Set down, word for word, every line of the material below from the one containing "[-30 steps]" through the one containing "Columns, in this", but none of its pictures.

□ □ □ □

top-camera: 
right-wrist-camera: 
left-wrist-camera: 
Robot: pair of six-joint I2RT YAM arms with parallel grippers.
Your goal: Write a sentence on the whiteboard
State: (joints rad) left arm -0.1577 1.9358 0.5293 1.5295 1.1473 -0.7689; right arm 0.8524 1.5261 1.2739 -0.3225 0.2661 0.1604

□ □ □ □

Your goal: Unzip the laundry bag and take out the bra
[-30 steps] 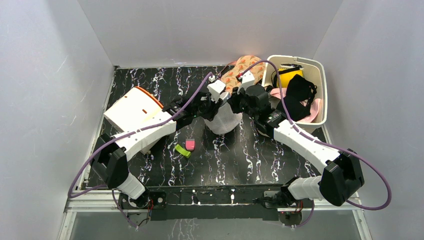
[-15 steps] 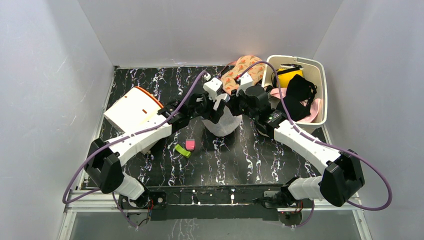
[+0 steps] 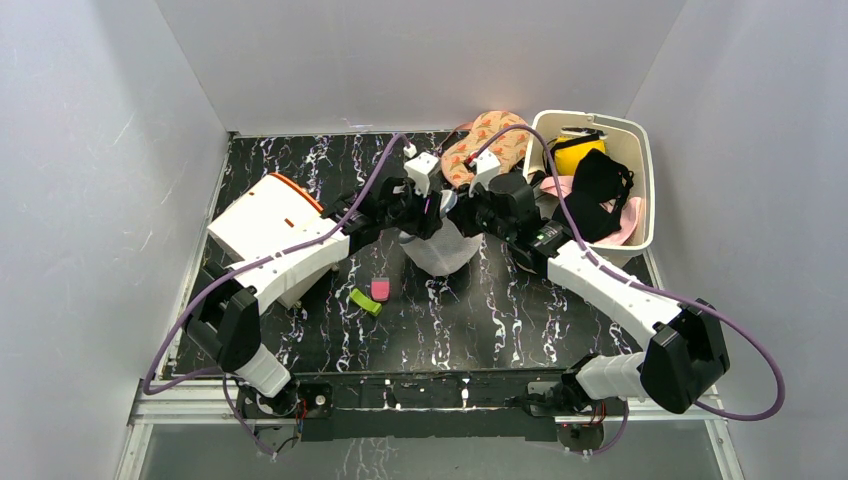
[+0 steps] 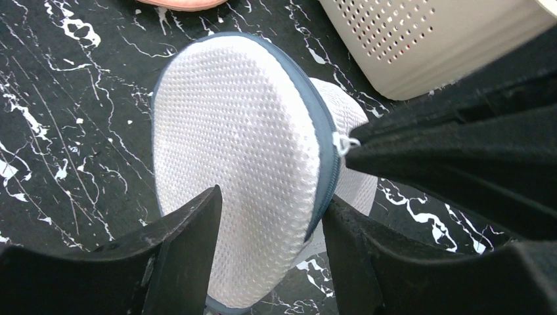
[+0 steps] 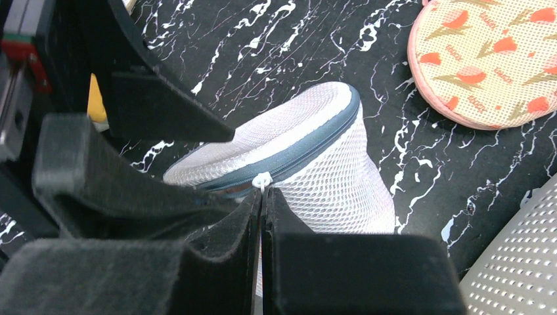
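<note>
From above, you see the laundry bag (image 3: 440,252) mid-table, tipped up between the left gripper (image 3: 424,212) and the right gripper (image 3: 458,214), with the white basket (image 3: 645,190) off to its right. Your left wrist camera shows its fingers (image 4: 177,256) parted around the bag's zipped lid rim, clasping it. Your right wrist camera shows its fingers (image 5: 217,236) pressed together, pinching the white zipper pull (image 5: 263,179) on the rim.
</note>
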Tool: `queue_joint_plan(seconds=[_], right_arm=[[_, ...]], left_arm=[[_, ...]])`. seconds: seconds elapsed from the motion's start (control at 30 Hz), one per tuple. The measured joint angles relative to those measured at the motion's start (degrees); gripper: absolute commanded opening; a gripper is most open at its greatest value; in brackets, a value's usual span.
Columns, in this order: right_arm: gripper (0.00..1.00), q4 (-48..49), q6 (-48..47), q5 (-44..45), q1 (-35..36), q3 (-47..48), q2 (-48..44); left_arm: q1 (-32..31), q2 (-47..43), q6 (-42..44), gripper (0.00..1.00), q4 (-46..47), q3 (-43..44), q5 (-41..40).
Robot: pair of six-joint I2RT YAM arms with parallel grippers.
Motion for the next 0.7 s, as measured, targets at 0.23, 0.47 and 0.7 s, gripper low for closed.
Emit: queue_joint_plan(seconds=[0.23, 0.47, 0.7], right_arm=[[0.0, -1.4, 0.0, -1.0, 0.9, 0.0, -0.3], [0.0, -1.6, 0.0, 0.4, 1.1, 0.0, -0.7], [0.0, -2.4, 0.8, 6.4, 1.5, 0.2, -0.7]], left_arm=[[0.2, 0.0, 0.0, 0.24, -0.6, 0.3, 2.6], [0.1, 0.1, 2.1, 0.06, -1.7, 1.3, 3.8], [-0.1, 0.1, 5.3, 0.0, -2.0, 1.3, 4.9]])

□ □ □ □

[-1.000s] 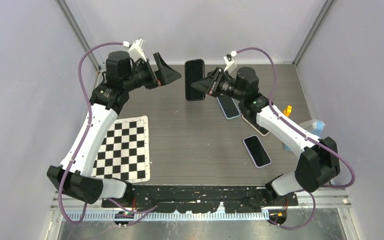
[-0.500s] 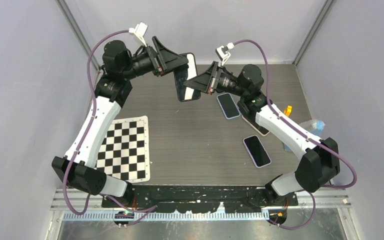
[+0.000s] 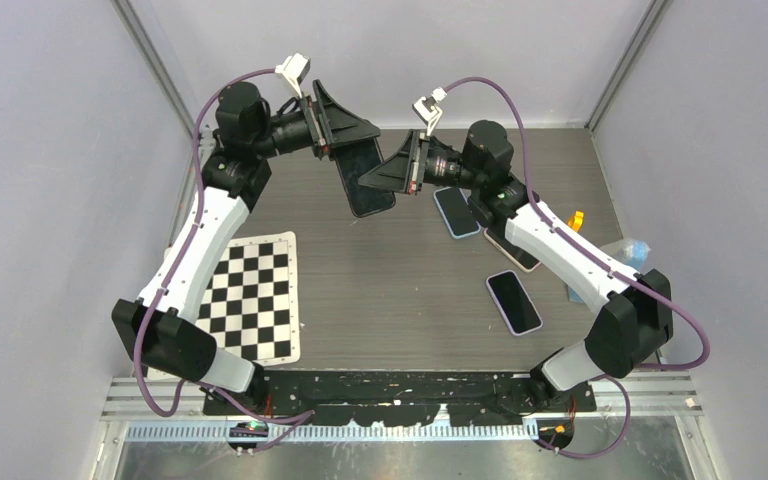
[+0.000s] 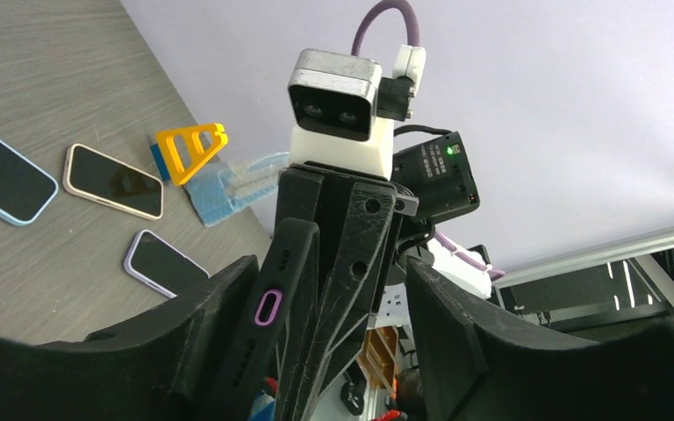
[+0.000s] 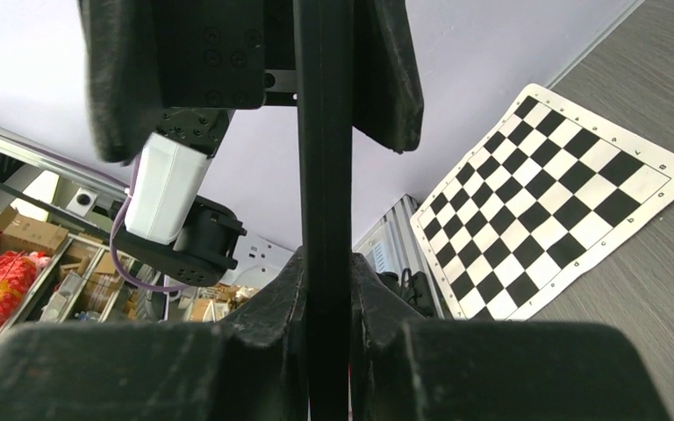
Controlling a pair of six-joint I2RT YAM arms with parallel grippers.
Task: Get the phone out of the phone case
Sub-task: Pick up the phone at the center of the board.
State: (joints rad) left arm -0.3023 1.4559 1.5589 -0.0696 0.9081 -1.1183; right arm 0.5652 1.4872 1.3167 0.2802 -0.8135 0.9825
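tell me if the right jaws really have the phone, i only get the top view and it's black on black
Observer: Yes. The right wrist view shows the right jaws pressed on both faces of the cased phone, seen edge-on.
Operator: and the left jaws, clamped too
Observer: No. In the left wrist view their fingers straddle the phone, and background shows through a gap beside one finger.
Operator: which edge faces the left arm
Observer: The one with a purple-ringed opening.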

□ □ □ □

## The completed task:
[-30 steps] 
[-15 steps] 
[+0 steps] 
[+0 steps] 
[+0 steps] 
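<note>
From above, you see the laundry bag (image 3: 440,252) mid-table, tipped up between the left gripper (image 3: 424,212) and the right gripper (image 3: 458,214), with the white basket (image 3: 645,190) off to its right. Your left wrist camera shows its fingers (image 4: 177,256) parted around the bag's zipped lid rim, clasping it. Your right wrist camera shows its fingers (image 5: 217,236) pressed together, pinching the white zipper pull (image 5: 263,179) on the rim.
</note>
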Tool: `queue_joint_plan(seconds=[_], right_arm=[[_, ...]], left_arm=[[_, ...]])`. seconds: seconds elapsed from the motion's start (control at 30 Hz), one per tuple. The measured joint angles relative to those measured at the motion's start (degrees); gripper: absolute commanded opening; a gripper is most open at its greatest value; in brackets, a value's usual span.
Columns, in this order: right_arm: gripper (0.00..1.00), q4 (-48..49), q6 (-48..47), q5 (-44..45), q1 (-35..36), q3 (-47..48), q2 (-48..44); left_arm: q1 (-32..31), q2 (-47..43), q6 (-42..44), gripper (0.00..1.00), q4 (-46..47), q3 (-43..44), q5 (-41..40).

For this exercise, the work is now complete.